But can the same be said these days of the U.S. Department of Justice, at whose request a Vancouver court is considering the possible extradition of Meng Wanzhou, chief financial officer of Huawei, to face charges of violating U.S. sanctions against Iran?

Canada may well be obliged to send Meng to face the charges in New York under Canada’s extradition treaty with the United States. But the underlying principle of such a treaty is that each country has confidence that the legal system of the other is grounded in the independent rule of law and not liable to be used as a political tool.

That’s why Canada doesn’t have an extradition treaty with the likes of, say, China. No one believes China’s courts are free from pressure by the government and the ruling Communist Party.

In the Huawei case, though, we are asked to accept that at a time of high tension between Washington and Beijing, focused on trade but involving a broader struggle for leadership of the world economy, it’s just a coincidence that the American Justice Department picked this moment to ask Canadian authorities to arrest and possibly extradite one of the most senior leaders of China’s premier international technology company.

There’s no connection, says the White House, between the arrest and the fact that Washington has been on a campaign to prevent Huawei from taking a leading role in next-generation 5G communications technology. At stake is who will dominate future global telecom networks, and there’s genuine concern that allowing Huawei to emerge on top would open the door to industrial espionage on a massive scale by a company tightly linked to the top levels of the Chinese government.

That, at least, is the line from the likes of Peter Navarro, President Donald Trump’s senior adviser on trade (and a noted hawk on China).
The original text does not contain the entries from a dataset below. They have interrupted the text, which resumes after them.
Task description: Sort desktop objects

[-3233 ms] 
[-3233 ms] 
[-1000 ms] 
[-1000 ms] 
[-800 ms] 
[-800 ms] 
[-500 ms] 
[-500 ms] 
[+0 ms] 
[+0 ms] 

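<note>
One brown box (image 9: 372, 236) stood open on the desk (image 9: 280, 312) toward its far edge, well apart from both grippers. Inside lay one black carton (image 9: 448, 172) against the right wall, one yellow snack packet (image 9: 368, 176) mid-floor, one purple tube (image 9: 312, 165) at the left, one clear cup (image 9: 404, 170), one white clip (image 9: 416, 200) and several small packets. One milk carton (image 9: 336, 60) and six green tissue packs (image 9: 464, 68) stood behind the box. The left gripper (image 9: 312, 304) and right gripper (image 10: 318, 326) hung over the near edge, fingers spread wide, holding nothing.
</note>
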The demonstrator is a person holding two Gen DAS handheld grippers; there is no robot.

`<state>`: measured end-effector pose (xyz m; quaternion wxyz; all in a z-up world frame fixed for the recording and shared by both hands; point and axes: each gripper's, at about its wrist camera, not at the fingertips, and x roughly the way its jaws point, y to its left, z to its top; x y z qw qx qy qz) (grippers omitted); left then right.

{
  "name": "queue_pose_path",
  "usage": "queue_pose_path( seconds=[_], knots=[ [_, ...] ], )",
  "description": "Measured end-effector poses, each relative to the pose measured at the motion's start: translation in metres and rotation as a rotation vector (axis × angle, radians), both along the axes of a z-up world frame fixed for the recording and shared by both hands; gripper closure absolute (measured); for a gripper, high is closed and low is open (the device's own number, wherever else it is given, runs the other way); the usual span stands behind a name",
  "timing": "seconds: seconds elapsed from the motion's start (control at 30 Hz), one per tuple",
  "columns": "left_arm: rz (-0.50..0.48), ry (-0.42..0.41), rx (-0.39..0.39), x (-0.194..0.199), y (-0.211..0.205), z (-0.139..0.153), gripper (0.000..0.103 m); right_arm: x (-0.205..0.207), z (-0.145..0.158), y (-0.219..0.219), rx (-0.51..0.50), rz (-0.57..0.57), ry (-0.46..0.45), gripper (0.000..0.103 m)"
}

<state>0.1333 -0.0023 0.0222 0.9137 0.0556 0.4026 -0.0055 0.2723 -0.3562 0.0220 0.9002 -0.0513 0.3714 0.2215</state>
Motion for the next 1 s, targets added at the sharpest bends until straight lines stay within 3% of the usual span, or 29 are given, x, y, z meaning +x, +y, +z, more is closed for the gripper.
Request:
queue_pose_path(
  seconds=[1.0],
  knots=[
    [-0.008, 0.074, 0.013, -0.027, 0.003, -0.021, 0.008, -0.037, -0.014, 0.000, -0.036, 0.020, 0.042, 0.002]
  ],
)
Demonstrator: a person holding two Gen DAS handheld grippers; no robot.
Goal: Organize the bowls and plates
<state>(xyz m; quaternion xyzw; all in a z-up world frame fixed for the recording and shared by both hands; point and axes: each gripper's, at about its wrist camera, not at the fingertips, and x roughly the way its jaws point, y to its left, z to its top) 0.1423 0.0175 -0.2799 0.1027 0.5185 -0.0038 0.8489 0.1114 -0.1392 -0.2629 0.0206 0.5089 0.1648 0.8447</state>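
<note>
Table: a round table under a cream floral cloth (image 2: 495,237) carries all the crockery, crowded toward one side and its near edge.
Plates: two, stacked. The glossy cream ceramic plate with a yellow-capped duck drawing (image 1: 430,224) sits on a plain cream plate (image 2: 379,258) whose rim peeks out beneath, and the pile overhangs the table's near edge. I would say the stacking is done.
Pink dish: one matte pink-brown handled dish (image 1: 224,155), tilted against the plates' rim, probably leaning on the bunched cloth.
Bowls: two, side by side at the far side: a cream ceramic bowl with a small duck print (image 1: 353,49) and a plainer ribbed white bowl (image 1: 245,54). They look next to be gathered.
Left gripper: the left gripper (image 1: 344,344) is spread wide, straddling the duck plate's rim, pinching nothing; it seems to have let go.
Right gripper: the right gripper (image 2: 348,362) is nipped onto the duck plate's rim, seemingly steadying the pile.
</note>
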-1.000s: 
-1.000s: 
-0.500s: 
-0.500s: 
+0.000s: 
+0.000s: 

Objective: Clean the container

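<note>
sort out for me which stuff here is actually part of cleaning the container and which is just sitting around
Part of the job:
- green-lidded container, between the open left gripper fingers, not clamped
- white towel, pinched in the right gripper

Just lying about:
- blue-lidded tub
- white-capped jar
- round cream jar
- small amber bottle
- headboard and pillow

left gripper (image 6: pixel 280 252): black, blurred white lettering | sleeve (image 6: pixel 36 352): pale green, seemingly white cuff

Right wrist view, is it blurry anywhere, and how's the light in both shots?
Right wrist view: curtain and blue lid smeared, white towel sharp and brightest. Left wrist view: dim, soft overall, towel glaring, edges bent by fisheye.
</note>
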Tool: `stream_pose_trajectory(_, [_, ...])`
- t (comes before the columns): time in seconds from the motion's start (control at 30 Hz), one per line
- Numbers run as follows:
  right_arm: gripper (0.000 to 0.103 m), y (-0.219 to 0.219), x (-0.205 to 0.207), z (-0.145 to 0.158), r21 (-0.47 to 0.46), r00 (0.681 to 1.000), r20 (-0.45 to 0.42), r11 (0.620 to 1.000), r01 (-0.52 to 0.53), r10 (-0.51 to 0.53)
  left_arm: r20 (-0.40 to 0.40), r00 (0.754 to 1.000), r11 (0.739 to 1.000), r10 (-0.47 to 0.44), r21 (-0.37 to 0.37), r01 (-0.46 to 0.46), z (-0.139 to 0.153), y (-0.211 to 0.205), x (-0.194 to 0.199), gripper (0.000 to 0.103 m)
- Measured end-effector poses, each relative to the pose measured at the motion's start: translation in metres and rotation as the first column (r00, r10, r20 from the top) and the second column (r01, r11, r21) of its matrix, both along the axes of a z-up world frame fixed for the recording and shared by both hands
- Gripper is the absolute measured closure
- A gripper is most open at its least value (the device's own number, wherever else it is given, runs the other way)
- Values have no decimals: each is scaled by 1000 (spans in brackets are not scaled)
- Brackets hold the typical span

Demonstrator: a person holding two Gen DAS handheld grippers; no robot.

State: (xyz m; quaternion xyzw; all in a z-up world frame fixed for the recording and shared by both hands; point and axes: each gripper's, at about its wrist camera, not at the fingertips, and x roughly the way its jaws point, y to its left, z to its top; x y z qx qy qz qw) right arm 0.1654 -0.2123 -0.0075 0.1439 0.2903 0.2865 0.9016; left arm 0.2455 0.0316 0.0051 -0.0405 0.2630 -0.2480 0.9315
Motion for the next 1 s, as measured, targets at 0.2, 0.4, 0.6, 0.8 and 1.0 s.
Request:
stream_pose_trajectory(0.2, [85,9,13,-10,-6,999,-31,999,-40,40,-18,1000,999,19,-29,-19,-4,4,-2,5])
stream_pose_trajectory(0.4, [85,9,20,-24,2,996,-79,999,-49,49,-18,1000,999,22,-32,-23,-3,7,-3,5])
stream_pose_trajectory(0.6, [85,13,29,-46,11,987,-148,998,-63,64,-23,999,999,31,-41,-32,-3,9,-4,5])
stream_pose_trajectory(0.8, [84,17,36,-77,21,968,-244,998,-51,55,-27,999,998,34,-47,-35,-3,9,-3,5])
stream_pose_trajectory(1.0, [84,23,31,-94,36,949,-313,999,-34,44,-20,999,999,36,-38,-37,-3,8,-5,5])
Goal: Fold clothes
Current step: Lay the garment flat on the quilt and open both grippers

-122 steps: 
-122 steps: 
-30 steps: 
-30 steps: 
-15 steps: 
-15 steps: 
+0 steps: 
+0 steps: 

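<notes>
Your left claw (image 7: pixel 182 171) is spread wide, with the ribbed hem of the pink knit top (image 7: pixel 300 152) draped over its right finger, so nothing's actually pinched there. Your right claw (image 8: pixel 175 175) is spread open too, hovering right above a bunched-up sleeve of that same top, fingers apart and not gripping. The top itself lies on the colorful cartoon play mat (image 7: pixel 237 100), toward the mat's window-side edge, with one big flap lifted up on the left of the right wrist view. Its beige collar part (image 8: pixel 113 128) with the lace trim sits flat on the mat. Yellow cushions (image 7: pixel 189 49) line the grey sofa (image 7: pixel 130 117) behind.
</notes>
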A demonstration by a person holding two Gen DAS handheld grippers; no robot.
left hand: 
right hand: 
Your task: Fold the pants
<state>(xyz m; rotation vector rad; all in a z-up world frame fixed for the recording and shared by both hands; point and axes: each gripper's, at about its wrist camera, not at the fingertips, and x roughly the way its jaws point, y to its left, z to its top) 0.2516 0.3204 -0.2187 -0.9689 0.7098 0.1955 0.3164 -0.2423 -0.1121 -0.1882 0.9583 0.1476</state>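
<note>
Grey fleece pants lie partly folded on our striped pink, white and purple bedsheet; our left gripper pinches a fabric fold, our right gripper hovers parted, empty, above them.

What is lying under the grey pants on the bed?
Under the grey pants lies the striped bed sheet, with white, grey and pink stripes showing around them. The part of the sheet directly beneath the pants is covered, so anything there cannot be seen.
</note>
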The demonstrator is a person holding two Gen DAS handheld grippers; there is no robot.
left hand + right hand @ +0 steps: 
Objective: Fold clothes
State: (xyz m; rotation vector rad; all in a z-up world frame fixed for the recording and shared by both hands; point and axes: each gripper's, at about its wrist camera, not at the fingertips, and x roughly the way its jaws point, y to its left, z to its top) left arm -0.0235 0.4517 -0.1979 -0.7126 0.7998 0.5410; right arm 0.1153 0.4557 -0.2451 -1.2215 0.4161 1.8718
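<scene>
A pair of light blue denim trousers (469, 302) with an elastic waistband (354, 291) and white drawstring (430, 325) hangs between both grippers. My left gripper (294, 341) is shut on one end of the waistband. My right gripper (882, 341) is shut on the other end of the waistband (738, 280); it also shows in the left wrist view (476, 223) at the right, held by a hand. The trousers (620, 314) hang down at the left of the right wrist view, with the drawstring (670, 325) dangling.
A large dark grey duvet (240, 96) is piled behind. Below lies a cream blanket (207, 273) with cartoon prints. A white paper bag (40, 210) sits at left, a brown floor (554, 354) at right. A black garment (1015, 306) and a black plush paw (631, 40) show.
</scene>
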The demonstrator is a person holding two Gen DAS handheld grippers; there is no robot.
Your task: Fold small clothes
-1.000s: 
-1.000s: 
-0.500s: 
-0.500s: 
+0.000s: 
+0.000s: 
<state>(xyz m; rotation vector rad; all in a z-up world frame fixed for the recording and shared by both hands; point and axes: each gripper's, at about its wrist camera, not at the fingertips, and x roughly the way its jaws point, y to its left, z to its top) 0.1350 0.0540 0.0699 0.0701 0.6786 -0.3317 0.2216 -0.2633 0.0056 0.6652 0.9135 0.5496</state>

He told Fox News the White House had no prior knowledge of the arrest and the Justice Department “acts independently” in such matters.

On the other hand... CNN reports that a “Trump administration official” says “the view among some officials is that (Meng Wanzhou) could be used as leverage with China in trade talks.” The Wall Street Journal editorializes that “the arrest is best understood as an attempt to get Beijing to stop abusing global trade norms.” Other reports suggest the arrest warrant was actually issued as part of a campaign by anti-China hardliners in the administration to derail trade talks between Washington and Beijing.

Regardless, it’s hard to accept that this was a totally hands-off move by the Trump Justice Department. Especially when the president himself has politicized the rule of law when it comes to corporations he doesn’t like. He’s taken aim at such companies as Amazon (whose CEO owns the Washington Post), General Motors (which is closing factories in states that voted for Trump), and AT&T (which owns CNN, his favourite media whipping boy).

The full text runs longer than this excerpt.